• Action item: What lines in the listing include "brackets"? Return a copy of each.

# # # # #

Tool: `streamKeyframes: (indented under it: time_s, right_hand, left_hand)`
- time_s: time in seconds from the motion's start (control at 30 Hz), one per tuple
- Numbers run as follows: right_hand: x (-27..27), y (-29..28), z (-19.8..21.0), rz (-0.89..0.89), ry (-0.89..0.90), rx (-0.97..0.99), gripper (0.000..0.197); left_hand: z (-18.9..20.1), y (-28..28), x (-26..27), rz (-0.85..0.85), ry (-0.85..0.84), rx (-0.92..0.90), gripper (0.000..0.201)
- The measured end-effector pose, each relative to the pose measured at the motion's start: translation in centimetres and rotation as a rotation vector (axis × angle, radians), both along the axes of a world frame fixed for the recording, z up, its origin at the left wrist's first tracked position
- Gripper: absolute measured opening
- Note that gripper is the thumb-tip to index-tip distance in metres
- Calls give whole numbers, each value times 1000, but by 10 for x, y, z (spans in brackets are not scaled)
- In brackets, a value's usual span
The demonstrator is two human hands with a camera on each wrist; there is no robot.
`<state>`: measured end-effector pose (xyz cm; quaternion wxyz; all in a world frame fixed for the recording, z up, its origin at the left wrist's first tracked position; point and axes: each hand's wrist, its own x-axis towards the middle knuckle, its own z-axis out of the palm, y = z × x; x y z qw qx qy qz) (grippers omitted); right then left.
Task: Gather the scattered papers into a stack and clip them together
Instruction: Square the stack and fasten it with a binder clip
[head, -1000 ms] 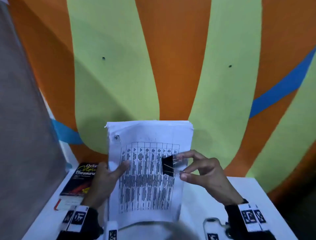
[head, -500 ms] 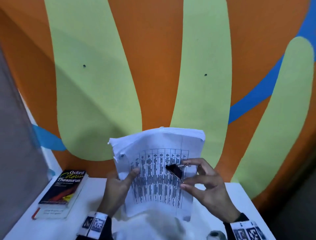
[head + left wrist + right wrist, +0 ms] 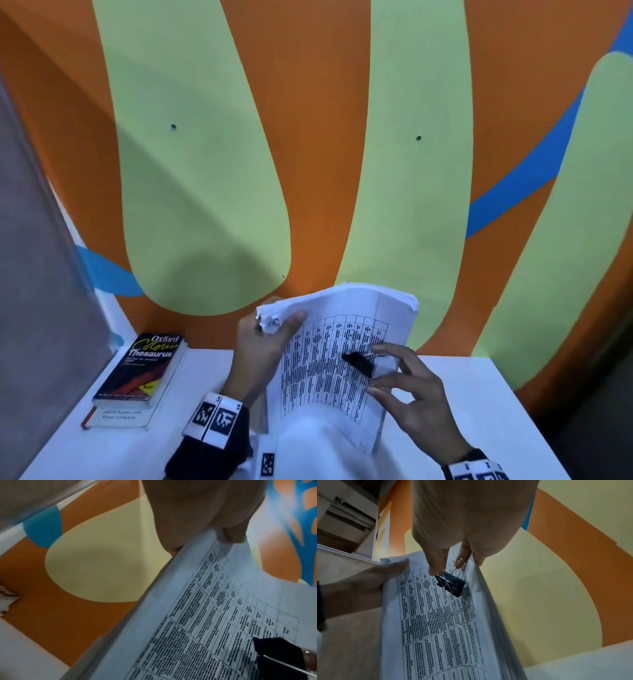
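Note:
A thick stack of white papers with a printed table stands upright over the white table. My left hand grips its crumpled top left corner, thumb on the front sheet. My right hand pinches the wire handles of a black binder clip in front of the printed sheet, near the stack's right edge. In the right wrist view the binder clip hangs from my fingertips against the papers. The left wrist view catches the clip at the lower right.
A dark Oxford thesaurus lies on a second book at the table's left. An orange, green and blue painted wall rises right behind the table. A grey panel closes the left side.
My left hand has slid up from the stack's left edge to its top left corner, which now bends forward. The clip has tilted and stays in front of the sheet.

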<state>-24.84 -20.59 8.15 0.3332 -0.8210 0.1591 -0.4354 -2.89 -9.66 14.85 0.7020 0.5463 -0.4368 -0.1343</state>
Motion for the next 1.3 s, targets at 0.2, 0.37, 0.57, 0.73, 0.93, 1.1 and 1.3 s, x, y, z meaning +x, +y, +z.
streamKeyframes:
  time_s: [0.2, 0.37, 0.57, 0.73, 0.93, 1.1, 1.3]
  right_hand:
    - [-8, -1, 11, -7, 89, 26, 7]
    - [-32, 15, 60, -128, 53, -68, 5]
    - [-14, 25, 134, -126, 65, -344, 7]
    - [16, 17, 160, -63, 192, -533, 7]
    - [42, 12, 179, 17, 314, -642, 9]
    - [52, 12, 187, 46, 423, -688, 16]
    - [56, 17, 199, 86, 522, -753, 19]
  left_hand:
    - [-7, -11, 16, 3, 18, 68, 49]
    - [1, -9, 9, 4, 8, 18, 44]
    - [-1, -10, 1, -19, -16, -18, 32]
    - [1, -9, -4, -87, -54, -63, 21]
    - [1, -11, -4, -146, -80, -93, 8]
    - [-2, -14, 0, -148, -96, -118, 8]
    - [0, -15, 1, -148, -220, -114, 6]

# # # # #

• Finished exercise:
- Calls give whole numbers, each value times 1000, but by 10 for x, y, z (spans in brackets are not scaled)
- In brackets, a value's usual span

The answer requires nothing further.